> _What you are asked to do_
From the records that follow, copy every line in which "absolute" appears.

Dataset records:
-*-

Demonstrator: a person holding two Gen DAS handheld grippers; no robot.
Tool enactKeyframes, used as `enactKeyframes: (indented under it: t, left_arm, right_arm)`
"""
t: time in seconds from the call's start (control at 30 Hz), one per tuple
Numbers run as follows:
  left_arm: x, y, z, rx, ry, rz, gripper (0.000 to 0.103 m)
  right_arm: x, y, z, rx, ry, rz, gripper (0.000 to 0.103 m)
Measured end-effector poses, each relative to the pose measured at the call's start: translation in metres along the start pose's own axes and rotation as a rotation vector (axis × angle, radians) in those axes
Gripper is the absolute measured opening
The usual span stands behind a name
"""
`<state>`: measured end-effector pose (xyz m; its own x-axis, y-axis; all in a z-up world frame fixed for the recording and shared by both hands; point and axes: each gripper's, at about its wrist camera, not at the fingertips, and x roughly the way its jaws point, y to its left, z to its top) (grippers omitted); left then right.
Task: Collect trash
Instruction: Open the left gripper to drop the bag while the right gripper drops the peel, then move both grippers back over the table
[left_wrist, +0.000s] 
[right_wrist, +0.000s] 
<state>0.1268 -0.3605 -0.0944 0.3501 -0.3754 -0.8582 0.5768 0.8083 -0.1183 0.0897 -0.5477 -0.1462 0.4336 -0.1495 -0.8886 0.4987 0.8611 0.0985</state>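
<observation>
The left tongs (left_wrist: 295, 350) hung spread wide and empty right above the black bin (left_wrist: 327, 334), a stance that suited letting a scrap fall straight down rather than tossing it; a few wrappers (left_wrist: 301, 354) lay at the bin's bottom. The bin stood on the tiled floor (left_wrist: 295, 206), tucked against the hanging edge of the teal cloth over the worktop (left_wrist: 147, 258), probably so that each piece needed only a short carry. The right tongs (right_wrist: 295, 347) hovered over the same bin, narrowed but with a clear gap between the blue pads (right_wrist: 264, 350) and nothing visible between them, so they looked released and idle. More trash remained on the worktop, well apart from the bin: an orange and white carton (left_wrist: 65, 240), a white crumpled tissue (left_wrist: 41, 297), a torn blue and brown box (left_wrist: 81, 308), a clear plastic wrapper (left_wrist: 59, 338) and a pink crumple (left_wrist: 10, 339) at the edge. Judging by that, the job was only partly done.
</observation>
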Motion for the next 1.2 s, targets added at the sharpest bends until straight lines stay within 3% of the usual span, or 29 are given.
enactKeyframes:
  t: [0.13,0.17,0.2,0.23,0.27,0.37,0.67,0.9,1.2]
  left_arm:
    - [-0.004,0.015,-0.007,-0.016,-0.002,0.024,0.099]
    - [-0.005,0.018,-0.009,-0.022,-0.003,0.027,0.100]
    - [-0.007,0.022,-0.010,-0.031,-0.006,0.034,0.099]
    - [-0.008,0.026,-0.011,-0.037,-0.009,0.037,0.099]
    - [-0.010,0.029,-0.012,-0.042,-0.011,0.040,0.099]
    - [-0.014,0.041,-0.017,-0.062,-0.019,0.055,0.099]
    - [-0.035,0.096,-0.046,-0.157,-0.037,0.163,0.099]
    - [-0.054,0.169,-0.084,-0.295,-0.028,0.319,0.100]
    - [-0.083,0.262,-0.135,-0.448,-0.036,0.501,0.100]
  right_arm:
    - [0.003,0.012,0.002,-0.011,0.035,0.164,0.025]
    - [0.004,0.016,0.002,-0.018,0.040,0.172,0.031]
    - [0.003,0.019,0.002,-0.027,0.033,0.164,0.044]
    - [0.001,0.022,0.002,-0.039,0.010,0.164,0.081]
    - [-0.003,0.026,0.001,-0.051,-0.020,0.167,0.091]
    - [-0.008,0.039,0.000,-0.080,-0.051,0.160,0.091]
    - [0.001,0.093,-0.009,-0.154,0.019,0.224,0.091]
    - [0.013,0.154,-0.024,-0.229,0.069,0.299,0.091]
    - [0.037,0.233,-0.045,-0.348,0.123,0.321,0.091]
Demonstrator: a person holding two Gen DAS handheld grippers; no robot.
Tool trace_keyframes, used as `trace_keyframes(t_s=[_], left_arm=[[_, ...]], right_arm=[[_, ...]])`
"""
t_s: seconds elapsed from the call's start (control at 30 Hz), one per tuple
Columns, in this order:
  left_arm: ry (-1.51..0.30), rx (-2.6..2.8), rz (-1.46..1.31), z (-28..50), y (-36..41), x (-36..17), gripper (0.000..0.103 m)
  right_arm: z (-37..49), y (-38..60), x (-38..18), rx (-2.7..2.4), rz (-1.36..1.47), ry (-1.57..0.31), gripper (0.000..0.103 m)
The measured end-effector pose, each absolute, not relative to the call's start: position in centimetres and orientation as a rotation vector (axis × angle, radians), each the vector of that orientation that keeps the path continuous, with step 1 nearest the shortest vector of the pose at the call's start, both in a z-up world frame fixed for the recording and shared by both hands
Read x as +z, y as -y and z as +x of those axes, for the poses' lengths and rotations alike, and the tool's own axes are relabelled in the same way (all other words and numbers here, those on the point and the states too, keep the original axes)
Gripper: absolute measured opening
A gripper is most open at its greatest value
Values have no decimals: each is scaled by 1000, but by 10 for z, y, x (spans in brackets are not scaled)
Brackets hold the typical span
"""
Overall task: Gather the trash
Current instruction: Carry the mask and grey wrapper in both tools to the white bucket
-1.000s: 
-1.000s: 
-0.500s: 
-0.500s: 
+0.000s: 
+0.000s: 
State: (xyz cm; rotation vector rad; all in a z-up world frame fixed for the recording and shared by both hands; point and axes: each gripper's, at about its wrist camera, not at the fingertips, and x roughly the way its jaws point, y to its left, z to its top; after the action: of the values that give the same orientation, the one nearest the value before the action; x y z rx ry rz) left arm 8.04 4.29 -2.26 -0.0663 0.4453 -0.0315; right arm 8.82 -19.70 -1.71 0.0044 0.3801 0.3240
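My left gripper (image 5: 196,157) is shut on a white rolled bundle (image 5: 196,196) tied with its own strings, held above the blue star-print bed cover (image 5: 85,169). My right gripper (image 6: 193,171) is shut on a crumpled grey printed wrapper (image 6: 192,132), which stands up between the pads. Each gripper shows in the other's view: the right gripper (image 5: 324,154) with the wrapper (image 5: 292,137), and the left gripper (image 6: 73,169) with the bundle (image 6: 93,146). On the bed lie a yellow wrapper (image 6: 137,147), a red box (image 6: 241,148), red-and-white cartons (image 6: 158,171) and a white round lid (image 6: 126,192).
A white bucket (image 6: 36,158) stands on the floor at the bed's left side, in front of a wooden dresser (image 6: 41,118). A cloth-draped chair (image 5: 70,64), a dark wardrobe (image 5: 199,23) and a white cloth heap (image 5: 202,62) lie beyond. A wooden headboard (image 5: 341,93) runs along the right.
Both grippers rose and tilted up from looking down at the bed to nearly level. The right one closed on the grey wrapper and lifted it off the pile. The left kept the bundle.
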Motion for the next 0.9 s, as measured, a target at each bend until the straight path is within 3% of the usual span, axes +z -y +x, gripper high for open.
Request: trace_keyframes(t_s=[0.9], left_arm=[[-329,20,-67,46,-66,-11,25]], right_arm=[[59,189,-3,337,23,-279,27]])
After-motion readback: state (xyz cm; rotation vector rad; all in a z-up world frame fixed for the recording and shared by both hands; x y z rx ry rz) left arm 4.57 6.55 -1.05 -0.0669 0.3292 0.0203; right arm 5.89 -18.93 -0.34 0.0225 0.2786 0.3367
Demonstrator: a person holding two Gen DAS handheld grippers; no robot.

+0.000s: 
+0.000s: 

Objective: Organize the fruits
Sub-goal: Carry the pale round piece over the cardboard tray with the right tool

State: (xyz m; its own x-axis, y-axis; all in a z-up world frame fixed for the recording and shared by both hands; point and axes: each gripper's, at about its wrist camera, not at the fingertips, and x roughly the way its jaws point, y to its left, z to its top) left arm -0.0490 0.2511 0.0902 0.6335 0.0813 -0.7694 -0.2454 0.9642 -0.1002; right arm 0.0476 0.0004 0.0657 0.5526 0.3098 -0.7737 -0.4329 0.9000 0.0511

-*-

> _Response area_
Gripper is the absolute measured opening
The measured end-effector pose, each absolute, not relative to the call's start: position in centimetres and orientation as a rotation vector (axis × angle, radians), each the vector of that orientation that keeps the path continuous, with step 1 nearest the shortest vector of the pose at the call's start, both in a z-up world frame fixed for the recording and shared by both hands
Gripper: absolute measured opening

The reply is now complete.